Kedai Kopi Part 2
- antika.rns

- Nov 18, 2020
- 1 min read
Sebulan kemudian aku sengaja datang ke kedai kopi tempatku berteduh saat terjebak hujan. Entah mengapa aku rindu tempat itu dan bahkan aku mulai rindu dengan sosok lelaki yang berdiam di meja pojok kedai kopi itu.
Saat aku masuk tak sulit untuk menemukannya duduk di kursinya seorang diri persis seperti sebulan yang lalu. Laptop di hadapannya, buku berhalaman kosong yang terbuka, tergeletak sebuah pulpen yang tidak ditutup, secangkir minuman dingin yang sudah mulai habis, dan dirinya yang sedang melirik ke arah jendela sambil menerawang.
Seorang pelayan lelaki datang menghampiriku dan tersenyum sambil berkata, "Sudah siap untuk mengenalnya?"
Aku menjawab dengan anggukan dan ia pun tersenyum sambil mengarahkanku untuk duduk di bangku sebelah lelaki itu.
Ia sempat melirik sekilas padaku dan aku tersenyum padanya. Tak kusangka ia pun membalas senyumanku.
Pesanan datang dan aku pun mulai melukis di sketchbookku. Ia mulai terusik dengan kehadiranku. Sesekali melirik dan melihat lukisanku.

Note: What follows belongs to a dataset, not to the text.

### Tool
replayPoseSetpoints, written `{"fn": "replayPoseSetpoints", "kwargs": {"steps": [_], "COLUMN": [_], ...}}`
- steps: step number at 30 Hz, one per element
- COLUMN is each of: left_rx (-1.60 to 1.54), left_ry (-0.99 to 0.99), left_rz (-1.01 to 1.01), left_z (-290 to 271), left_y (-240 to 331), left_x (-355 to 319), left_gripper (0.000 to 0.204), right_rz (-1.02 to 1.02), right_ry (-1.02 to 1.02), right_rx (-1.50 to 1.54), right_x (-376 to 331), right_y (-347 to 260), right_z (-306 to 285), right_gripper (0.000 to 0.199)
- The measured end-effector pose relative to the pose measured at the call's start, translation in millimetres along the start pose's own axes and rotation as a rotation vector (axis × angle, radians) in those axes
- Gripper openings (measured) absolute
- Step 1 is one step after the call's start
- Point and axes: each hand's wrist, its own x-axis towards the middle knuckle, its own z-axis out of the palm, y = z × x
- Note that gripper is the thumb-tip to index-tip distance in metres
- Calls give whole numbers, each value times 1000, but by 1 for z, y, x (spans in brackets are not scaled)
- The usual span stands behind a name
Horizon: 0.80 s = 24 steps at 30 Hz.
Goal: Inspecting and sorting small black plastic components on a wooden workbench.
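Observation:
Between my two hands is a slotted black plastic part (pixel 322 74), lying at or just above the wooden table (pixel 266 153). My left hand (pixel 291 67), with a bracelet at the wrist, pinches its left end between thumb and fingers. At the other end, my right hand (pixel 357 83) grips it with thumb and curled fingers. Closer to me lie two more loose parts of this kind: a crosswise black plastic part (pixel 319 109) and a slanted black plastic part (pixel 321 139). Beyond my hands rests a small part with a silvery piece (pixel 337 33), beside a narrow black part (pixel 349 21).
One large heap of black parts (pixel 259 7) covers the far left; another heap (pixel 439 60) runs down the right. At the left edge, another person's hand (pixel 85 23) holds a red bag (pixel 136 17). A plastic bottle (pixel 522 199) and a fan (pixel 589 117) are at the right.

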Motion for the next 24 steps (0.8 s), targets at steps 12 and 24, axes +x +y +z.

Tanpa kusadari ia menghampiriku dan duduk di kursi di depanku.
"Hai." sapanya. Aku balas dengan senyuman dan lanjut melukis lagi. Senyumnya membuat hatiku berdebar dan tak kusangka jika ia akan menghampiriku secepat ini.
"Kamu suka laut ya? Aku tahu dimana laut yang mirip dengan lukisanmu, dan mungkin aku bisa mengajakmu kesana suatu hari nanti."
"Oh ya? Dimana laut itu?"
"Di kampungku di Sulawesi Selatan."
"Wah jauh sekali ya, tapi aku yakin laut disana pasti sangat menakjubkan."
"Galih." bisiknya sambil mengulurkan tangan.
"Sisil." jawabku.
Disinilah awal mula sebuah kisah dimulai.